=== Task item ===
In the listing below, locate the line containing "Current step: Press" and copy it and every line after it through the end, exactly as written, leaving out any pictures.

=== Source material ===

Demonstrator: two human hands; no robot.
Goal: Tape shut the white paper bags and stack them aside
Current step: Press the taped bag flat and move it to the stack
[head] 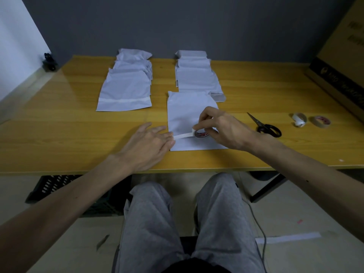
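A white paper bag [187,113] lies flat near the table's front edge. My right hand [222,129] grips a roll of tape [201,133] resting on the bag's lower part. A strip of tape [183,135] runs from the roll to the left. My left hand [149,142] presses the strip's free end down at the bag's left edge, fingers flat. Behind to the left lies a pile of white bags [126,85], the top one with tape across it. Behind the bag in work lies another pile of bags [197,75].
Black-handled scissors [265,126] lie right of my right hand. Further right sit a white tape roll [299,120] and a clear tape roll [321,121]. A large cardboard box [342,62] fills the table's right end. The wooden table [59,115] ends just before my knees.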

=== Solution to this exercise ===
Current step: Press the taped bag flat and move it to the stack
[head] 
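A white paper bag [187,113] lies flat near the table's front edge. My right hand [222,129] grips a roll of tape [201,133] resting on the bag's lower part. A strip of tape [183,135] runs from the roll to the left. My left hand [149,142] presses the strip's free end down at the bag's left edge, fingers flat. Behind to the left lies a pile of white bags [126,85], the top one with tape across it. Behind the bag in work lies another pile of bags [197,75].
Black-handled scissors [265,126] lie right of my right hand. Further right sit a white tape roll [299,120] and a clear tape roll [321,121]. A large cardboard box [342,62] fills the table's right end. The wooden table [59,115] ends just before my knees.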

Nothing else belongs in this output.